Der Kunde sehe aus der bildhaften Darstellung der TAN-Bereitstellung im SecureGo-Verfahren auf seinem Smartphone klar und verständlich, wofür die bereitgestellte TAN verwendet werde (Anl. B 2), nämlich sowohl den Überweisungsbetrag, als auch den Überweisungsempfänger (bzw. dessen Kontonummer/IBAN). Hinsichtlich der vom Kläger verwendeten technischen Endgeräte habe die Beklagte wiederum keine Kenntnis und auch nicht die Möglichkeit einer technischen Nachforschung über die Umstände des Zugangs zum Online Banking durch Dritte, weshalb ausschließlich der Kläger darlegungs- und beweispflichtig sei. Hinzukomme, dass die von der Beklagten über ihr Rechenzentrum zur Autorisierung eines Zahlungsvorgangs verwendete 2-Faktor-Authentifizierung (Zahlungsauthentifizierungsinstrument) technisch praktisch nicht zu überwinden sei, sodass es unbefugten Dritten auch nicht möglich wäre, die Sicherheitsvorkehrungen zu umgehen. Sinn und Zweck der 2-Faktoren-Authentifizierung sei es, einen Überweisungsvorgang durch einen Dritten nach den in der höchstrichterlichen Rechtsprechung anerkannten Sicherheitsstandards zu unterbinden, es sei denn der Kunde selbst wirkt pflichtwidrig an der Weitergabe der Zahlungsauthentifizierungsinstrumente mit. Es verhalte sich nämlich so, dass selbst dann, wenn Nutzungsdaten des Online-Banking-Verfahrens unberechtigt an Dritte gelangen, die durch die Autorisierung im TAN-Freigabeverfahren mittels VR SecureGo App erfolgende Generierung einer TAN händisch vorgenommen wird und dann noch die Eingabe im Online-Banking-Überweisungsverfahren erforderlich ist. Diese Hürde könne nur bei einem pflichtwidrigen Mitwirken des Kunden gerissen werden. Durch die telefonische Weitergabe der TAN an den vermeintlichen Bankangestellten habe der Kläger die gemäß § 675 Abs. 1 BGB obliegende Pflicht verletzt. Nach S. 1 dieser Vorschrift ist er der Zahlungsdienstnutzer verpflichtet, unmittelbar nach Erhalt eines Zahlungsinstruments alle zumutbaren Vorkehrungen zu treffen, um die personalisierten Sicherheitsmerkmale vor unbefugtem Zugriff zu schützen. Die zu erwartende angemessene Sorgfalt bestehe insofern unter anderem darin, Zugangsdaten niemandem auf Nachfrage anzuvertrauen, sei es am Telefon, in E-Mails oder im Internet. Bei Weitergabe einer TAN am Telefon liege daher stets ein Sorgfaltspflichtverstoß vor.

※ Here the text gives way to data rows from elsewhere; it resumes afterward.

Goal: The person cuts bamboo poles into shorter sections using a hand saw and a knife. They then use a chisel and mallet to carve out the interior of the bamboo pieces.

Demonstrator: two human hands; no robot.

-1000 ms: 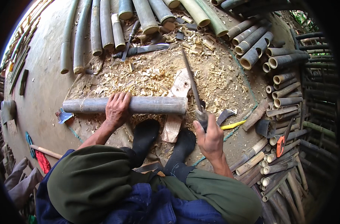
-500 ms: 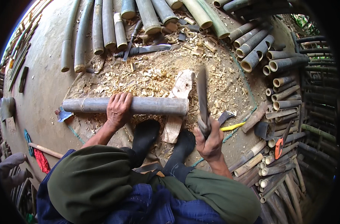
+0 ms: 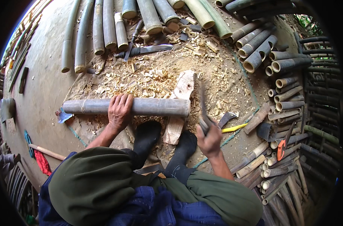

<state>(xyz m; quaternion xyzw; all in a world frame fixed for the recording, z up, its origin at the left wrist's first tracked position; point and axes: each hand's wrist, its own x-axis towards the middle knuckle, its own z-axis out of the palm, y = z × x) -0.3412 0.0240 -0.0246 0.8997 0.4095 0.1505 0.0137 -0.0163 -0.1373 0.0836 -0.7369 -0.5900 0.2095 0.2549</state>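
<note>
A thick grey bamboo tube (image 3: 160, 107) lies crosswise in front of me, its right end resting on a pale wooden block (image 3: 175, 130). My left hand (image 3: 120, 111) is wrapped over the tube's middle and presses it down. Just beyond the tube's right end, my right hand (image 3: 210, 138) grips the handle of a machete (image 3: 203, 101). Its blade points away from me, seen nearly edge-on and a little blurred, apart from the tube. The block stands between my two dark-socked feet (image 3: 147, 137).
Wood chips (image 3: 141, 81) cover the ground. Beyond them lie a long knife (image 3: 152, 49) and a row of bamboo poles (image 3: 110, 26). A tool with a yellow handle (image 3: 233, 128) lies right of my hand. Cut bamboo tubes (image 3: 288, 66) and an orange-handled saw (image 3: 281, 149) are at the right.
My right hand has shifted slightly right, and the machete blade has turned to look thinner. The left hand and the tube stay put. A dark shape at the left edge has moved.
</note>
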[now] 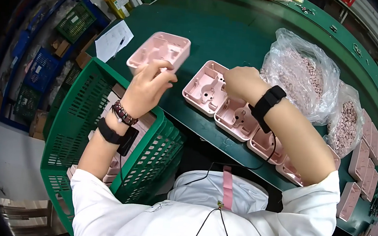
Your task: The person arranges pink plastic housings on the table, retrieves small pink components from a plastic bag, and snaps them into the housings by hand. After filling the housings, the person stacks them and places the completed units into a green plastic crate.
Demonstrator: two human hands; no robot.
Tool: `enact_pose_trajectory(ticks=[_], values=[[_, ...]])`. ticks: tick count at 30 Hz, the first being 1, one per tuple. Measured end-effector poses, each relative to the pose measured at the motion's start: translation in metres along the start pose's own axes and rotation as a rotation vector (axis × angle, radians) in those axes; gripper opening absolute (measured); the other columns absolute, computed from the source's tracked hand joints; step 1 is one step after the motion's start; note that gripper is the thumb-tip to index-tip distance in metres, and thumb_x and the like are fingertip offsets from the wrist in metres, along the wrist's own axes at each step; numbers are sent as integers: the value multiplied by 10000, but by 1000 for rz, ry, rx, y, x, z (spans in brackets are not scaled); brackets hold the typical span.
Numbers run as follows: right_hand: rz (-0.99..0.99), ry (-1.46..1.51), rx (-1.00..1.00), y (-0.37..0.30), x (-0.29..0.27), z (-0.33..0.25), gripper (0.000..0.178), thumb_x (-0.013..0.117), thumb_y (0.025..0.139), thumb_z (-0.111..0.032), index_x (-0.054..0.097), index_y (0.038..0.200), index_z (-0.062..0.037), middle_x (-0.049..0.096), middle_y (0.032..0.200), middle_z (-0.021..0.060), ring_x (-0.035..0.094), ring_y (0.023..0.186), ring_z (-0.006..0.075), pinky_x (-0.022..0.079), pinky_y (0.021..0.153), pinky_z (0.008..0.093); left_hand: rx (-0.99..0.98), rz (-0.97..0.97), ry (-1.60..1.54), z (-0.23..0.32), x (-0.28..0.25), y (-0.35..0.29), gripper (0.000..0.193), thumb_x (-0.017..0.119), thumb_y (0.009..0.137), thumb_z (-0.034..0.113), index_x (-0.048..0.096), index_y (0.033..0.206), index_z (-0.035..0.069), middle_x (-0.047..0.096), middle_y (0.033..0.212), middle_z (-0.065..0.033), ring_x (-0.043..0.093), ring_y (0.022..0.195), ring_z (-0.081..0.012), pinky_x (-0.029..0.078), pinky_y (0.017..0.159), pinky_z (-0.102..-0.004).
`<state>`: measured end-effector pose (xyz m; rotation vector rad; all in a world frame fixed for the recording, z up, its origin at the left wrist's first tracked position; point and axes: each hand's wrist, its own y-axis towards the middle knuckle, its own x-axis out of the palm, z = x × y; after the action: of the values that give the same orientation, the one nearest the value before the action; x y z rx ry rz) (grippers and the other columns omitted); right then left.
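Resting the left hand [143,90], fingers half-curled, against the near wall of a pink box [159,43] near the left corner of the green desk [225,34] (blurred, so cannot say whether gripped). Reaching with the right hand [243,83] over the leftmost compartmented box [205,89] along the desk's near edge, fingertips hidden, so cannot say how far open or what held.

White short-sleeved shirt [150,227], black wristbands [271,101], dark beaded bracelet [124,114] left, thin black chest cord [200,228].
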<state>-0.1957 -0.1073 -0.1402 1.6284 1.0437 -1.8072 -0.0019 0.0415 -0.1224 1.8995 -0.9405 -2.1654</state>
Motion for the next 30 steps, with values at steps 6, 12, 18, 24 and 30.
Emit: enact_pose_trajectory(ticks=[6, 12, 18, 24, 30], values=[[357, -37, -53, -17, 14, -4, 322, 616, 753, -279, 603, 1006, -80, 605, 913, 115, 587, 867, 246, 482, 671, 335, -47, -231, -208, -4, 35, 8, 441, 595, 705, -19, 483, 1115, 103, 492, 1098, -123, 518, 994, -293, 369, 913, -392], [642, -53, -527, 11, 25, -40, 407, 598, 766, -343, 540, 1083, -95, 545, 1031, 105, 495, 1023, 242, 417, 830, 379, -100, -163, 74, -12, 27, -5, 400, 542, 755, 53, 488, 1145, 123, 536, 1056, -97, 505, 1028, -266, 332, 944, -410], [278, -164, -464, 45, 13, -62, 342, 545, 803, -376, 573, 1048, -139, 572, 1027, 51, 503, 1042, 233, 318, 931, 455, -505, -29, 173, -42, -61, -76, 227, 505, 814, 156, 562, 1026, 99, 615, 922, -58, 581, 891, -238, 398, 869, -378], [212, -193, -496, 38, 10, -70, 315, 532, 827, -318, 550, 1096, -155, 564, 1025, 62, 498, 1049, 236, 261, 1010, 463, -1394, -377, 125, -79, -108, -324, 368, 567, 805, 293, 516, 1112, 97, 612, 971, -142, 593, 884, -276, 467, 756, -353], [464, -272, -618, -22, -24, -77, 423, 609, 746, -173, 506, 1155, -142, 530, 1072, 78, 472, 1078, 228, 244, 1029, 452, -1758, -783, 305, -26, -21, -393, 746, 529, 743, 571, 423, 1220, 8, 423, 1248, -248, 408, 1178, -360, 327, 965, -447]])
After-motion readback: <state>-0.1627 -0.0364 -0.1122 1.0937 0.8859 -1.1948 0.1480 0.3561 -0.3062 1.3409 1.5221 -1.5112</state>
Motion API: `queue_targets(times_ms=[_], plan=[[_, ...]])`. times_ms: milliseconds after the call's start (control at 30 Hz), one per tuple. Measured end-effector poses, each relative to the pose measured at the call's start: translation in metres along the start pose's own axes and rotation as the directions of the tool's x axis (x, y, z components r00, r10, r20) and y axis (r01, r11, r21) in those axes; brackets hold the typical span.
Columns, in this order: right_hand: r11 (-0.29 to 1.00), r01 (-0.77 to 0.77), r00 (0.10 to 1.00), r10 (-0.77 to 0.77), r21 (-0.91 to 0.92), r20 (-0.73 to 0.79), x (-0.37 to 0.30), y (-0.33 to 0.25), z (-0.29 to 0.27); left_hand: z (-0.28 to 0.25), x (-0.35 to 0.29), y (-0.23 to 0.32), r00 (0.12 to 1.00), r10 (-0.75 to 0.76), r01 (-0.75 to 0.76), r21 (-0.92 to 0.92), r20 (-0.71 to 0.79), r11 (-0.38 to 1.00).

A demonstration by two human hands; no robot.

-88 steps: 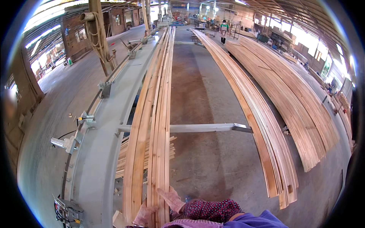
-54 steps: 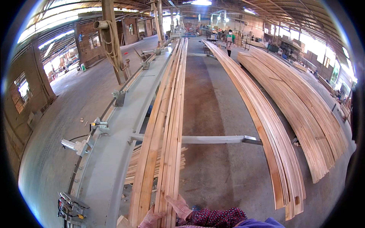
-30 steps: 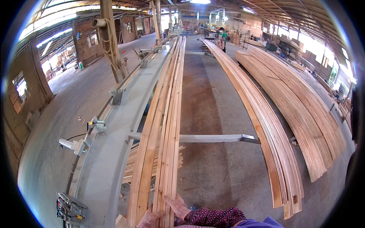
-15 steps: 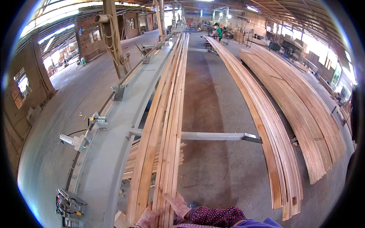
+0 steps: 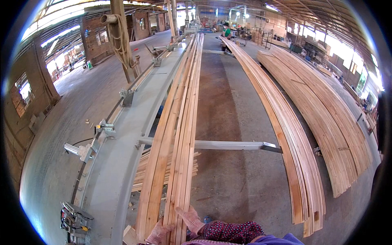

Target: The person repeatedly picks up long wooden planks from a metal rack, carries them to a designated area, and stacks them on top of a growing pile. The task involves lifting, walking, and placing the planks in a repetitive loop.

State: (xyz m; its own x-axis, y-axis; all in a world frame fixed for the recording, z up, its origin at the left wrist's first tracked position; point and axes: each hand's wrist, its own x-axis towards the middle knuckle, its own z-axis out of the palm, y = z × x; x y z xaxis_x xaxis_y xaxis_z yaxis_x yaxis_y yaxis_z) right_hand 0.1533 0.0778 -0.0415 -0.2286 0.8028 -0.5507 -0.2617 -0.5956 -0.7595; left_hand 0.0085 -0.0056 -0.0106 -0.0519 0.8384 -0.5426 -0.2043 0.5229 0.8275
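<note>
Long, narrow wooden strips [image 5: 181,179] run lengthwise away from me in a close bundle. At their near end my left hand [image 5: 160,232], in a pale pinkish knit glove, is closed against the bundle's left side. My right hand [image 5: 190,219], gloved alike, holds its right side, the thumb and part of the fingers over the top; the undersides of both hands are hidden. Just left of the bundle lie wider wooden boards [image 5: 153,192]. A grey metal machine bed [image 5: 118,163] stretches alongside them. The strips and boards rest across a grey crossbar [image 5: 228,145].
Clamps [image 5: 85,151] and a wired mechanism [image 5: 75,222] line the bed's left edge. More strips [image 5: 141,175] lie below the boards. To the right are a long row of strips [image 5: 286,151] and wide stacked panels [image 5: 322,130]. A person in green [image 5: 227,32] is at the far end.
The person in green at the far end has shifted a little left. The far ends of my strips sit slightly higher in view. My hands keep the same hold.
</note>
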Motion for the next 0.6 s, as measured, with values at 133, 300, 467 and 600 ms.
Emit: queue_targets(times_ms=[133, 300, 467, 600], plan=[[1.0, -0.023, 1.0, 0.023, 0.003, -0.011, -0.005, -0.007, -0.002, 0.002, 0.002, 0.003, 0.999, -0.046, 0.046, 0.061, -0.004, 0.997], [0.985, -0.045, 0.996, 0.031, -0.164, -0.085, -0.02, -0.036, 0.002, -0.001, 0.011, -0.013, 1.0, 0.001, -0.001, 0.048, 0.005, 0.999], [0.959, -0.015, 0.999, 0.0, -0.284, -0.052, -0.012, -0.022, 0.007, 0.005, -0.006, 0.014, 0.998, -0.054, 0.058, -0.143, 0.034, 0.988], [0.996, 0.082, 0.99, -0.085, 0.03, 0.114, 0.009, -0.002, -0.013, -0.021, 0.043, -0.042, 0.974, 0.19, -0.221, 0.323, 0.126, 0.92]])
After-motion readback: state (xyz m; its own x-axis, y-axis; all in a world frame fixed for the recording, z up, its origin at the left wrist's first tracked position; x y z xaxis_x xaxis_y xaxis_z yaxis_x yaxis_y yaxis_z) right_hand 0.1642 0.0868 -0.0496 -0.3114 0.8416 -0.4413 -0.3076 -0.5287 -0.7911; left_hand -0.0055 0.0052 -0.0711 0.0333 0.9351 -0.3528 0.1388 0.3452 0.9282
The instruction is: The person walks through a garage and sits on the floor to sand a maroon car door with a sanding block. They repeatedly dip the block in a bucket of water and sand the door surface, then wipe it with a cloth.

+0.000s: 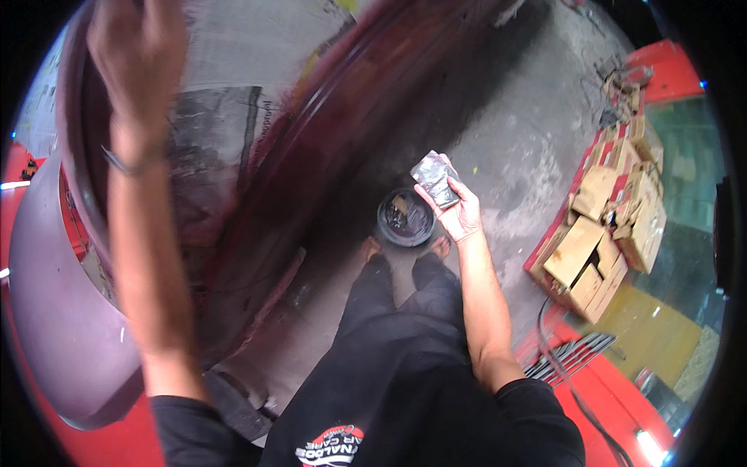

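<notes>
Your right hand (461, 212)'s fingers grip a gray rectangular block (433, 176) near a round bucket (408, 241) containing dark liquid (406, 226) and a brown piece (400, 204). Your left hand (142, 66), blurred beside the curved maroon panel (71, 132), has fingers whose state I cannot tell. Cardboard boxes (595, 257) sit rightward.

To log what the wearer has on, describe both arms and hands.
The left hand, blurred, and right hand are ungloved. A thin, dark wristband sits at the left wrist; none shows on the right. Short black T-shirt sleeves end above the elbows.
</notes>
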Demonstrator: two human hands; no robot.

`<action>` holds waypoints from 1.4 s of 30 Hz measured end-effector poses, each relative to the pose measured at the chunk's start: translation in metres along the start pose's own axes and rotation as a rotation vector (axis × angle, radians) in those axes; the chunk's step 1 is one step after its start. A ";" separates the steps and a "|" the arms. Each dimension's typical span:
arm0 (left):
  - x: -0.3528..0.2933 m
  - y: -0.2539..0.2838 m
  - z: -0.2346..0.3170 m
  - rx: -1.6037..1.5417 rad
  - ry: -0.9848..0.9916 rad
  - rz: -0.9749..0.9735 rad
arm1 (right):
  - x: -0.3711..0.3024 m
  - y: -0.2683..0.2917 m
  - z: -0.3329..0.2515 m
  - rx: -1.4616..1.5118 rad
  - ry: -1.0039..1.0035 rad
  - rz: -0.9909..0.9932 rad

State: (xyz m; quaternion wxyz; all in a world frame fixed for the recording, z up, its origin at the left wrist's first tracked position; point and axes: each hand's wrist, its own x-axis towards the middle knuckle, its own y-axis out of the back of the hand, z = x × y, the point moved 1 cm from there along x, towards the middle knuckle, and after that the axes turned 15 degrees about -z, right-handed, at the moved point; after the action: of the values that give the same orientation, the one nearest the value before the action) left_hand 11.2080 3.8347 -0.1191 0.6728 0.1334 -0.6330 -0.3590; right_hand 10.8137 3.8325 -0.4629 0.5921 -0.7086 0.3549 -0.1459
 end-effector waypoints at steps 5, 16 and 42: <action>-0.254 -0.132 0.126 -0.713 0.661 -0.501 | -0.039 0.113 0.060 -0.072 -0.058 0.268; -0.680 -0.410 0.236 -1.248 1.655 -0.998 | -0.104 0.284 0.099 0.017 -0.004 0.608; -0.734 -0.634 0.206 -0.967 1.829 -0.958 | -0.094 0.392 0.077 -0.347 -0.085 0.834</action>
State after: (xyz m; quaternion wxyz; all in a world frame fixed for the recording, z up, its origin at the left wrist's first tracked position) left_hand 10.8574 3.9217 -1.0425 0.6567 0.3000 0.4152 -0.5535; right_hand 10.6664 3.9344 -0.8317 0.4868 -0.5993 0.6046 0.1958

Darüber hinaus habe der Kläger auch gegen die zwischen den Parteien vereinbarten Sonderbedingungen für das Online Banking (B 3) verstoßen.

Hinsichtlich des weiteren Parteivorbringens wird auf die gewechselten Schriftsätze nebst Anlagen Bezug genommen sowie auf das Protokoll der mündlichen Verhandlung vom 16.5.2023, aus dem sich auch die ausführliche Anhörung des Klägers ergibt. Der Rechtsstreit wurde durch Beschluss der Kammer vom 23.1.2023 dem Einzelrichter zur Entscheidung übertragen.

Entscheidungsgründe

Die zulässige Klage in der in der mündlichen Verhandlung gestellten Form hat in der Sache keinen Erfolg. Der Kläger hat keine Ansprüche aus §§ 675u S. 2, 675f BGB auf Gutschrift von insgesamt 8.433,72 € gegenüber der Beklagten.

1.

Der Anspruch des Klägers aus § 675u S.2 BGB ist zunächst entstanden.

Die vom Kläger erklärte Klageänderung nach Hinweis des Gerichts ist gem. §264 Nr. 2 ZPO zulässig.Als Rechtsfolge gewährt § 675u S. 2 BGB einen Erstattungsanspruch. „Erstattung“ ist der Oberbegriff für die Auszahlung und die Stornobuchung,

d.h. die Wertstellung in Höhe der nicht autorisierten Zahlung. Der Anspruch ist in der Regel auf Wertstellung in Höhe der nicht autorisierten Zahlung gerichtet, nicht unmittelbar auf Zahlung.

Die streitgegenständlichen Überweisungen von den Konten des Klägers waren von diesen auch nicht autorisiert. Nach der Legaldefinition des § 675j Abs. 1 S. 1 BGB ist die Autorisierung die wirksame Zustimmung des Zahlers zum Zahlungsvorgang, welche nach § 675j Abs. 1 S. 2 BGB als Einwilligung oder, sofern zwischen dem Zahler und seinem Zahlungsdienstleister zuvor vereinbart, auch als Genehmigung erteilt werden kann. Selbst eine Stellvertretung ist insoweit grundsätzlich möglich (Jungmann in: Münchener Kommentar zum BGB, 8. Aufl., § 675j Rz. 14; Berger in: Jauernig, BGB, 18. Aufl., § 675j Rz. 1; differenzierend Köndgen in: beck-online.GROSSKOMMENTAR, Stand: 01.04.2022, § 675j BGB Rz. 17 ff.; Schmalenbach in: BeckOK BGB, 62. Ed., Stand: 01.05.2022, § 675j Rz. 3).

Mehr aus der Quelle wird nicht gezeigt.